→ About this task
Exactly the lines from the start of the data below through the line that contains "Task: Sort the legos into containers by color" are to be copied, with pictures left out.

**** Raw data ****

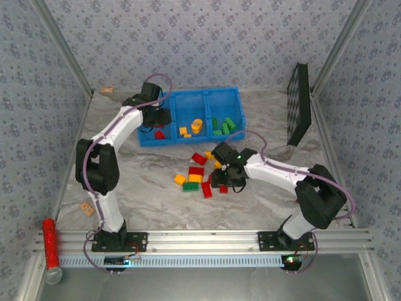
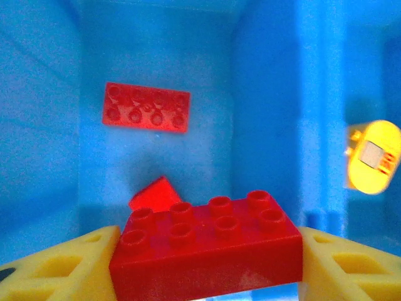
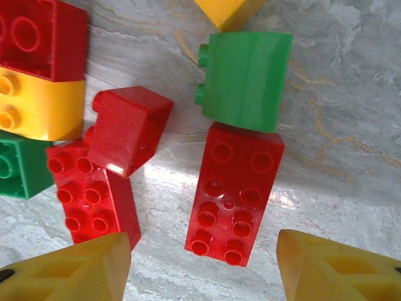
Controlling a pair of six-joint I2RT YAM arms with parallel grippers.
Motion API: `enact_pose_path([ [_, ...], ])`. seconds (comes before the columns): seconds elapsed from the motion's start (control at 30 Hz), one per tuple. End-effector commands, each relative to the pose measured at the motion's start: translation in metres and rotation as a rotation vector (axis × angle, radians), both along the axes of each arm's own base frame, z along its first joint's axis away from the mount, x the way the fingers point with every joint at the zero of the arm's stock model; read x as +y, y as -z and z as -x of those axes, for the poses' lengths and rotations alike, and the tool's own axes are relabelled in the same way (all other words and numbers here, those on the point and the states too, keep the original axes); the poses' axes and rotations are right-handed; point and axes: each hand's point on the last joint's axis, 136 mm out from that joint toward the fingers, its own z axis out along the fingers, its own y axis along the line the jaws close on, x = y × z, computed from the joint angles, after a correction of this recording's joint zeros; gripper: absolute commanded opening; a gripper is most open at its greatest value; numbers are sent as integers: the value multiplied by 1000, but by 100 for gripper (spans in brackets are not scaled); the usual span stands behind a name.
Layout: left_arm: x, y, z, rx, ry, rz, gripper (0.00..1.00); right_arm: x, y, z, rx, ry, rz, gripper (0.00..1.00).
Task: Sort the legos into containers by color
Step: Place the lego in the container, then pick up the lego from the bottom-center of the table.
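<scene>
Three-bin tray of bright blue plastic [image 1: 207, 94]: uniform blue on walls and floor. Small plastic building bricks [image 1: 196, 170] loose on the table: red, yellow-orange and green, each one solid colour. Within the tray, left bin shows red, middle bin yellow-orange, right bin green. Red eight-stud plastic brick [image 2: 207, 244] between the left gripper [image 2: 207, 266] fingers [image 2: 56, 263]: plain red; those fingers are yellow, as are the right gripper [image 3: 203, 269] fingers [image 3: 69, 269]. Stone-look table top [image 1: 156, 207]: grey-white marbling with tan veins. Papered walls [image 1: 200, 37]: pale blue-grey with a small repeating floral motif. Flat perforated panel [image 1: 299, 106]: black. Left arm [image 1: 122, 128] and right arm [image 1: 276, 170]: white shells, black joints, purple cables.
</scene>
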Motion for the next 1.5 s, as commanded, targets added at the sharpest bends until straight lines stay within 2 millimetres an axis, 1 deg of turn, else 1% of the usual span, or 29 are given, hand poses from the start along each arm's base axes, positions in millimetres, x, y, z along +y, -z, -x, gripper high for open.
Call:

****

→ Task answer
Controlling a pair of six-joint I2RT YAM arms with parallel grippers.
Motion API: `enact_pose_path([ [_, ...], ])`. seconds (comes before the columns): seconds elapsed from the motion's start (control at 30 Hz), one per tuple. End-effector commands, each relative to the pose measured at the motion's start: translation in metres and rotation as a rotation vector (axis × angle, radians), both along the axes of each arm's own base frame, z along its first joint's axis away from the mount, x the way the fingers point with every joint at the zero of the arm's stock model; read x as +y, y as -z and z as -x of those axes, for the poses' lengths and rotations alike, and the tool's own axes are relabelled in the same way (all other words and numbers here, those on the point and the states too, keep the original axes); the poses' axes and rotations are right-handed; point and axes: each hand's point on the last joint's axis, 136 mm out from that joint toward the fingers, its own z axis out along the fingers, its own y axis along the line the jaws close on, x = y × z, computed from the joint angles, after a correction of this recording's joint zeros; gripper: absolute commanded opening; a gripper is most open at its greatest value; numbers are sent as integers: the value multiplied by 1000, but by 100 for gripper (spans in brackets are not scaled); the usual span stands behind a name.
Layout: left_arm: x, y, z, rx, ry, rz, gripper (0.00..1.00); right_arm: x, y, z, rx, ry, rz, gripper (0.00..1.00).
Task: Sort the legos into containers by color

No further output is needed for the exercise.